Educators from a wide variety of fields and disciplines make active use of copyrighted works in the practice of teaching and learning. They may frequently use popular culture, mass media, digital media, or other artifacts that are not traditionally defined as "educational media." In part because of several well-publicized cases in which penalties have been directed at individuals involved in file-sharing and because of the rise of licensed online multimedia products marketed directly to schools, a climate of fear about potential liability concerning the unlicensed use of copyrighted materials in education is still prevalent among educators in higher education and K-12 schools. Today, scholars and practitioners report that crucial provisions of the law, including the fair use, educational use, and the TEACH Act provisions of the law may differentially support or challenge the instructional practice of media literacy that occur both in school and informal learning environments.

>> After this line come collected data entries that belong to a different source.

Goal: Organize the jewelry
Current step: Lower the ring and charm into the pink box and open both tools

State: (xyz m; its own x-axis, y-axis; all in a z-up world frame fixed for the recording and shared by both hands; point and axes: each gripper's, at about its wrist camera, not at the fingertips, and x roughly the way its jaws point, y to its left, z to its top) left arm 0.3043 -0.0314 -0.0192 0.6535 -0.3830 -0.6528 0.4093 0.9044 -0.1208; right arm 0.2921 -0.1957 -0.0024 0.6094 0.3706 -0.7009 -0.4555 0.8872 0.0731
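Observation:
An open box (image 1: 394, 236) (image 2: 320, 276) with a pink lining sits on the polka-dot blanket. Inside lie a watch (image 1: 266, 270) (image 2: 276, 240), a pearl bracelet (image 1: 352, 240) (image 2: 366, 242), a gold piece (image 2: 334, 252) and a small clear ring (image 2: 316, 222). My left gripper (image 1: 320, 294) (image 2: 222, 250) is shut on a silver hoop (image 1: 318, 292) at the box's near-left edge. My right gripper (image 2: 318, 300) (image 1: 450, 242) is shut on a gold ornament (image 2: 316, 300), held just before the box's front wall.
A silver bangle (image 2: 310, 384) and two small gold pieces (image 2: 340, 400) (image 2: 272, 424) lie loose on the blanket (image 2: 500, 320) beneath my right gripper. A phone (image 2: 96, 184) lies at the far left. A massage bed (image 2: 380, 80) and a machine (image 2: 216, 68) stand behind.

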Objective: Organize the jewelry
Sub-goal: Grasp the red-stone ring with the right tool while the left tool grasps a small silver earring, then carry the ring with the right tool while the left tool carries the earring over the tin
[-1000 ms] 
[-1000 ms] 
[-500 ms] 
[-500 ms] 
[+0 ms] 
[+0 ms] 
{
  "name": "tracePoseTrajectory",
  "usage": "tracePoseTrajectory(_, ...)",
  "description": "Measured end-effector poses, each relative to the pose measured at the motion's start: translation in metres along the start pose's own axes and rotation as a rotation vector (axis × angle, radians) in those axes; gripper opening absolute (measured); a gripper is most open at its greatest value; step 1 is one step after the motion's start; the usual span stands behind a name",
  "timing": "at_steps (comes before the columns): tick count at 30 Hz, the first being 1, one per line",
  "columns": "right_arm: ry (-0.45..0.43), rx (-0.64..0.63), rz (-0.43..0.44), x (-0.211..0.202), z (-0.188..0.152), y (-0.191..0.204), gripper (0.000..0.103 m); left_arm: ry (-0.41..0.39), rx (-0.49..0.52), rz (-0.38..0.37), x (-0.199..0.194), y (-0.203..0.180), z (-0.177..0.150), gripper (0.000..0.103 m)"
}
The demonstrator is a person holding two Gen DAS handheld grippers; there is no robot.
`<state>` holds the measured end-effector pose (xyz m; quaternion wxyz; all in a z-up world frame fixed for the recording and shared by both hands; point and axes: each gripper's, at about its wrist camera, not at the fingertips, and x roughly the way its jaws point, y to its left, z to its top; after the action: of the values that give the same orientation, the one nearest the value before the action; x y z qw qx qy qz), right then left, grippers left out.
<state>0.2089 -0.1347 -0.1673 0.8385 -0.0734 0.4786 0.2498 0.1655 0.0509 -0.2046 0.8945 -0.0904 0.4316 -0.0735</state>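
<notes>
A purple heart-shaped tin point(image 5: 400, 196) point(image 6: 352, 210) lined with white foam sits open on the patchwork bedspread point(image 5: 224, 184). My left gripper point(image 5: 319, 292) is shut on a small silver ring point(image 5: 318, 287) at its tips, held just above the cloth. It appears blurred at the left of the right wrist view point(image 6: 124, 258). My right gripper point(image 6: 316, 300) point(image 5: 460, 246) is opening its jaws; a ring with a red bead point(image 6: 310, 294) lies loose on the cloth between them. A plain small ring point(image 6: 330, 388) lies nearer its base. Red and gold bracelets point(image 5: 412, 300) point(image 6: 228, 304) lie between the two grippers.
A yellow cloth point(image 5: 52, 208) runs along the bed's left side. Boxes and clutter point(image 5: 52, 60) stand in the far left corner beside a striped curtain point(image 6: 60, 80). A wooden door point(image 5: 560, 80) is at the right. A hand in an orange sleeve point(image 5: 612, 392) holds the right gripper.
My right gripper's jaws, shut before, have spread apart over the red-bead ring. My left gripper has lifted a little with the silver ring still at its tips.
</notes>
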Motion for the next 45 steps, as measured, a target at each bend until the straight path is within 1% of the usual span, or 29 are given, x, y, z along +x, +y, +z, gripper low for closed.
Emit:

Whether they work in higher education, elementary and secondary schools, or in informal learning settings in libraries, community and non-profit organizations, educators know that the practice of media education depends on a robust interpretation of copyright and fair use. This book is designed for students and faculty seeking a broad and deep overview of the landscape of media education in relation to issues of copyright and fair use. We aim to provide readers with multidisciplinary perspectives that inform state-of-the-art scholarship and practice, synthesizing key insights and helping to fertilize the interests of future scholars in the field.
Proposal (max 500 words): October 31, 2015
Full chapter (4,000 - 8,000 words): April 15, 2016
A mix of scholarly, professional and educational practitioner perspectives are sought for this volume. Scholarship from the fields of law, business, education, communication, the humanities and social sciences, and other disciplines are welcome. A variety of chapter types may be submitted for review including theoretical chapters, research findings, literature reviews, practitioner accounts and case studies. Submit a proposal (maximum length: 500 words) on or before October 31, 2015. Proposals should clearly explain the focus, theme and content of the proposed chapter. Authors will be notified by January 1, 2016 about the status of their proposals and sent chapter guidelines. Full chapters must be submitted for review by April 15, 2016.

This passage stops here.